#### Problem to work on
Consider the listing below. Extract exactly the lines from the line containing "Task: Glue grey" to the line containing "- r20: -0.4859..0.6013", both included.

#### Material provided
▬▬▬

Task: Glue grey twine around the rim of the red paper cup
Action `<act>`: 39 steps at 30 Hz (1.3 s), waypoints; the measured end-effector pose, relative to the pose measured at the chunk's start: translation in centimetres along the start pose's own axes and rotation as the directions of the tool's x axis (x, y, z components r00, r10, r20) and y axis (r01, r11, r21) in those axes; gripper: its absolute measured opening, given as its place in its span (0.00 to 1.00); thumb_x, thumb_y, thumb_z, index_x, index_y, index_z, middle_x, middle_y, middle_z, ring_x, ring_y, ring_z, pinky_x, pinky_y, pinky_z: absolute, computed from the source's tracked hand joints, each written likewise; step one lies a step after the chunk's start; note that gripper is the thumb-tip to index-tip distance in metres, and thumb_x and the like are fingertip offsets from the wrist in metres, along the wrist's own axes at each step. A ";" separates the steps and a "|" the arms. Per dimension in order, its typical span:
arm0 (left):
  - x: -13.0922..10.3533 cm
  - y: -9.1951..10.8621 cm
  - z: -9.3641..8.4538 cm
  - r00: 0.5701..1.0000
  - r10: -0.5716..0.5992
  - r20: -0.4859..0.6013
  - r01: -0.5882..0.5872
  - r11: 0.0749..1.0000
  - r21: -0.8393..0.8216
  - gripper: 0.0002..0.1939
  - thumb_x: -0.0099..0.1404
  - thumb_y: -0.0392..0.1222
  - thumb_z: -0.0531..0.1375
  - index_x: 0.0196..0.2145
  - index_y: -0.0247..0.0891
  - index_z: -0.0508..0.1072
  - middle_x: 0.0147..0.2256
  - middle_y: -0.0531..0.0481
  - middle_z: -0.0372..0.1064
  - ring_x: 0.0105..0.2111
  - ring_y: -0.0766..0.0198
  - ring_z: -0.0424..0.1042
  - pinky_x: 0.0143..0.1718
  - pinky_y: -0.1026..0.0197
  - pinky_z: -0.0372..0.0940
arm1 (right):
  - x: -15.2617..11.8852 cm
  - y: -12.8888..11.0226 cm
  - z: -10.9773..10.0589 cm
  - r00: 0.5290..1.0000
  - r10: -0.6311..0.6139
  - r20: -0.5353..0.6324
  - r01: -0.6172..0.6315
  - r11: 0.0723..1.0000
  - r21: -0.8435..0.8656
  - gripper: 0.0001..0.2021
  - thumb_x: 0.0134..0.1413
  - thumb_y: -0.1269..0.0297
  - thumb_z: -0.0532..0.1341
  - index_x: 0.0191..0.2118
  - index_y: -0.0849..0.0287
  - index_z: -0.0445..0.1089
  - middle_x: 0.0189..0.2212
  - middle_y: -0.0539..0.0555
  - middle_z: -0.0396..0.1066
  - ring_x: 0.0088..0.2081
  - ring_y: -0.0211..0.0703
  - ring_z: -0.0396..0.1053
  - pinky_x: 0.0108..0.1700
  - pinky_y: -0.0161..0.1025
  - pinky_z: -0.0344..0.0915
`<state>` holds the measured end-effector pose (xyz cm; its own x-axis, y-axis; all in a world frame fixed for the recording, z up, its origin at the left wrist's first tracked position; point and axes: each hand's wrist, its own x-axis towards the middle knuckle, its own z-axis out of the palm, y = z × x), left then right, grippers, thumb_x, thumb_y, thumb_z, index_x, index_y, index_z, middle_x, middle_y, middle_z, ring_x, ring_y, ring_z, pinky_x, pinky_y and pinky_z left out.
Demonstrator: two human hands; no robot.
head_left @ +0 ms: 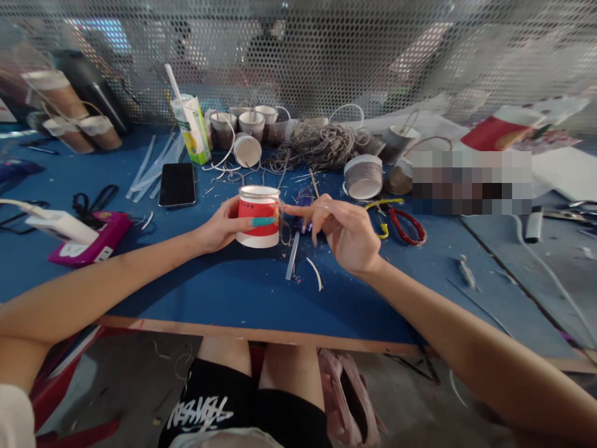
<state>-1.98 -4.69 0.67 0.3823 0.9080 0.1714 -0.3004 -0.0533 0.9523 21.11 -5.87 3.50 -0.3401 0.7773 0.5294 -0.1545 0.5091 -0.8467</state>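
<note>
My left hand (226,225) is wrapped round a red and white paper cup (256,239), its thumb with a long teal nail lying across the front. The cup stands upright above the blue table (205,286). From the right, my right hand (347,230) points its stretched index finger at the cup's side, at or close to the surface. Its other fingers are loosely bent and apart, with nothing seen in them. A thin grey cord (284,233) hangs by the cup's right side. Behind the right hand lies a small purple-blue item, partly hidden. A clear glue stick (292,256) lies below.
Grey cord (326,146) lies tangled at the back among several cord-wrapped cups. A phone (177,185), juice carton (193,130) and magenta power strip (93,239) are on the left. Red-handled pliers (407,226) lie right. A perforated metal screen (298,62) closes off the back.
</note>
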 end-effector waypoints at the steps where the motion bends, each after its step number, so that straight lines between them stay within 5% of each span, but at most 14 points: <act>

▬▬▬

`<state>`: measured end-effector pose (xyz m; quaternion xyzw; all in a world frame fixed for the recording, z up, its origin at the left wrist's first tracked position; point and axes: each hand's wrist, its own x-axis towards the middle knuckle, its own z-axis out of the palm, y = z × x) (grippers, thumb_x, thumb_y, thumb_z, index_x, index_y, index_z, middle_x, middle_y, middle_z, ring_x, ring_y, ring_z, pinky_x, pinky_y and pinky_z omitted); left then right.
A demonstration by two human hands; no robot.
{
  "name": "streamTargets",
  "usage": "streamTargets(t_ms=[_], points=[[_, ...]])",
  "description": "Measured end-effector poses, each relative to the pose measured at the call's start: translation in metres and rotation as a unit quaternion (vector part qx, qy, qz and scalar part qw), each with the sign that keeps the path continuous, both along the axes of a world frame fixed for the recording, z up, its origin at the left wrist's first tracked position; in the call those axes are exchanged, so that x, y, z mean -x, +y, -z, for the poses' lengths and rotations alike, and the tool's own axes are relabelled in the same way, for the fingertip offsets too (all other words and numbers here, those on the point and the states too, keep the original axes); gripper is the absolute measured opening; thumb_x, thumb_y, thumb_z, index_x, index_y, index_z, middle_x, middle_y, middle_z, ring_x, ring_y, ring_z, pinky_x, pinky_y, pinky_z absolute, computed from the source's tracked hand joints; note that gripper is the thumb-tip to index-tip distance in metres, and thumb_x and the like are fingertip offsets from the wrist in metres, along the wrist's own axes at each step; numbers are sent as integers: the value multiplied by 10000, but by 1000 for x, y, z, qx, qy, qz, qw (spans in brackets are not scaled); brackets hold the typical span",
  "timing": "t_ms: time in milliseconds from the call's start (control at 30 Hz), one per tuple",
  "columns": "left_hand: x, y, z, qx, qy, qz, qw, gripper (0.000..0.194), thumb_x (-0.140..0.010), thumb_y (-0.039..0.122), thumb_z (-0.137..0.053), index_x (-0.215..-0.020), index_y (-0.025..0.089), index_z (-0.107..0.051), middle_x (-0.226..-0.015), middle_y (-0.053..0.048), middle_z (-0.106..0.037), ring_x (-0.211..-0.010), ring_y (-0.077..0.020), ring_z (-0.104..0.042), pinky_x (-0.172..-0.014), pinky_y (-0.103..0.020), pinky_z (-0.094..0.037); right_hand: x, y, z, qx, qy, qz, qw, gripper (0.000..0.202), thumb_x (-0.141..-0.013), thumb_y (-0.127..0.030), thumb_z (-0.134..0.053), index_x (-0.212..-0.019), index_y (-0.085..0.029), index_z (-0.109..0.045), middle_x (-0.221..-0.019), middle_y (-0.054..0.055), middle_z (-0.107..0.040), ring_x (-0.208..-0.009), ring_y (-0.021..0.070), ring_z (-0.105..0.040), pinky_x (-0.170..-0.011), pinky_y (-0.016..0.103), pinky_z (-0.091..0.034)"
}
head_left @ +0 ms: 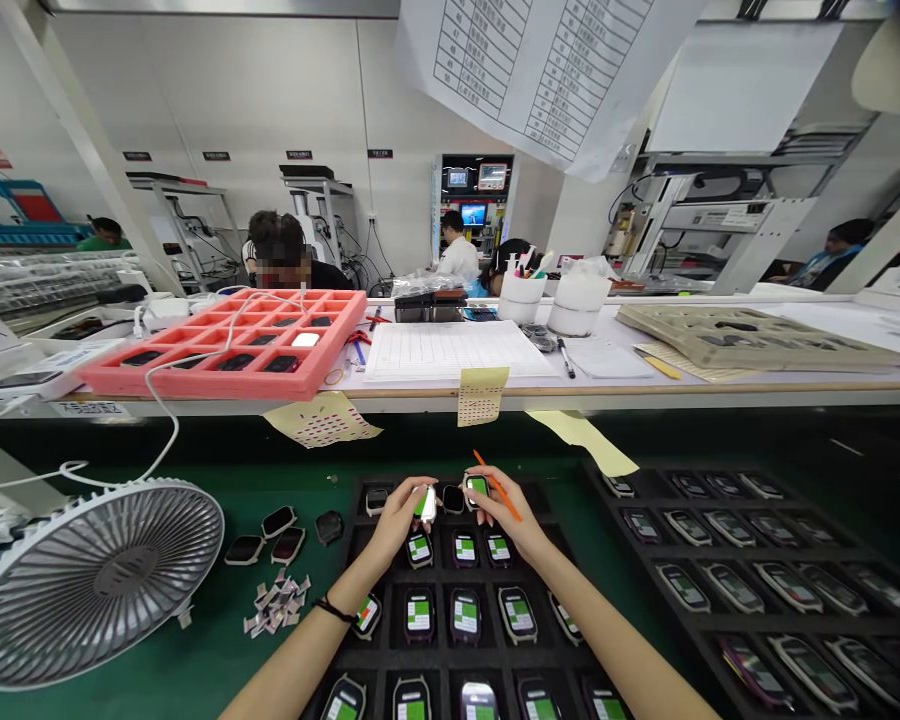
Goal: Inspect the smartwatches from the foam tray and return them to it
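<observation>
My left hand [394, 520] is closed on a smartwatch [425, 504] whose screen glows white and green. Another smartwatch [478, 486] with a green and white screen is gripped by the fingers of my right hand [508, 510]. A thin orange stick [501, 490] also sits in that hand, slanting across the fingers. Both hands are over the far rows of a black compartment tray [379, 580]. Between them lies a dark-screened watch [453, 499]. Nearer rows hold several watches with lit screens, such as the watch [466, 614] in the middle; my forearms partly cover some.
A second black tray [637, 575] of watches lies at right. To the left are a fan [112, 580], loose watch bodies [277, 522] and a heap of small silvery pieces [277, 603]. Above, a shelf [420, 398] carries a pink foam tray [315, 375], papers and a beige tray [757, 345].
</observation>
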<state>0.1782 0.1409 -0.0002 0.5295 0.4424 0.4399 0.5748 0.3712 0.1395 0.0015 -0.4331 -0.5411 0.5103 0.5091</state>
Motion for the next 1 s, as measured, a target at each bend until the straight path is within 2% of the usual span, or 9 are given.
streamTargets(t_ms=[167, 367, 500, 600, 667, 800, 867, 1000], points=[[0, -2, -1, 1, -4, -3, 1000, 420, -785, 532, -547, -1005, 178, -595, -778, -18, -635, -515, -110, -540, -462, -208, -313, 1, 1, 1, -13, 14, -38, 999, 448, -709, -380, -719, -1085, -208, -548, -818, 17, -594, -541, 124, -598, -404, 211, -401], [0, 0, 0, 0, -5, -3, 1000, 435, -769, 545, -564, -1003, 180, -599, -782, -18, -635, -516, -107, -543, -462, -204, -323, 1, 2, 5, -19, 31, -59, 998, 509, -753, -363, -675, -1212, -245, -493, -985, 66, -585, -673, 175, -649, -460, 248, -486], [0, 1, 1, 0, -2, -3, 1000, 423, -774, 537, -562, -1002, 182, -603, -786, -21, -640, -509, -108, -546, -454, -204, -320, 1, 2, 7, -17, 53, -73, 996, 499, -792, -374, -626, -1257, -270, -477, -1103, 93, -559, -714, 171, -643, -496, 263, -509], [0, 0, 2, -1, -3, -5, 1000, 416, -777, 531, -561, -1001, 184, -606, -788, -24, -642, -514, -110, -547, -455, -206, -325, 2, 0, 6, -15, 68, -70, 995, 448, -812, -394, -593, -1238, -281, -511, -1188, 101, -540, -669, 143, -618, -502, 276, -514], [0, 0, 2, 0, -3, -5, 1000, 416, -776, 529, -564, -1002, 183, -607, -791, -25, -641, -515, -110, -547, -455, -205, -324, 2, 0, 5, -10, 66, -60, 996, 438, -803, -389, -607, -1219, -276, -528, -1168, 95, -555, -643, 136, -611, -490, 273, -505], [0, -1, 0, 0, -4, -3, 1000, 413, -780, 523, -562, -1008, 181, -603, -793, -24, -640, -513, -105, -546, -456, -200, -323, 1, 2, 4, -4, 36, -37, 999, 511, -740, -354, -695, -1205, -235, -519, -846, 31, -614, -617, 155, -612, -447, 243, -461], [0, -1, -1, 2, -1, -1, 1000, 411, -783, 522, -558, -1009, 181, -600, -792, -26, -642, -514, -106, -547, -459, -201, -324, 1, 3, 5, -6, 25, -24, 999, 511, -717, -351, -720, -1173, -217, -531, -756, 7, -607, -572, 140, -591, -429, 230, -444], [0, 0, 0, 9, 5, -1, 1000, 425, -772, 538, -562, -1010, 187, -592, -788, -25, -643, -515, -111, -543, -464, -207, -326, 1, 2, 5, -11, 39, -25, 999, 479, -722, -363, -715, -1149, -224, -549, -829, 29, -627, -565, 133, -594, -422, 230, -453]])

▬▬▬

#### Response to this exercise
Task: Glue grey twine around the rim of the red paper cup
Action `<act>`: 39 steps at 30 Hz (1.3 s), waypoints; the measured end-effector pose, relative to the pose measured at the chunk's start: translation in centimetres along the start pose's own axes and rotation as the directions of the tool's x axis (x, y, z components r00, r10, r20) and y axis (r01, r11, r21) in those axes; gripper: its absolute measured opening, given as its place in its span (0.00 to 1.00); thumb_x, thumb_y, thumb_z, index_x, index_y, index_z, middle_x, middle_y, middle_z, ring_x, ring_y, ring_z, pinky_x, pinky_y, pinky_z: absolute, computed from the source's tracked hand joints, each written likewise; step one lies a step after the chunk's start; note that gripper is the thumb-tip to index-tip distance in metres, and thumb_x and the like are fingertip offsets from the wrist in metres, along the wrist's own axes at each step. A ";" separates the steps and a "|" the arms. Per dimension in order, its typical span:
arm0 (left):
  - x: -13.0922..10.3533 cm
  - y: -9.1951..10.8621 cm
  - z: -9.3641..8.4538 cm
  - r00: 0.5701..1.0000
  - r10: -0.5716..0.5992
  - r20: -0.4859..0.6013

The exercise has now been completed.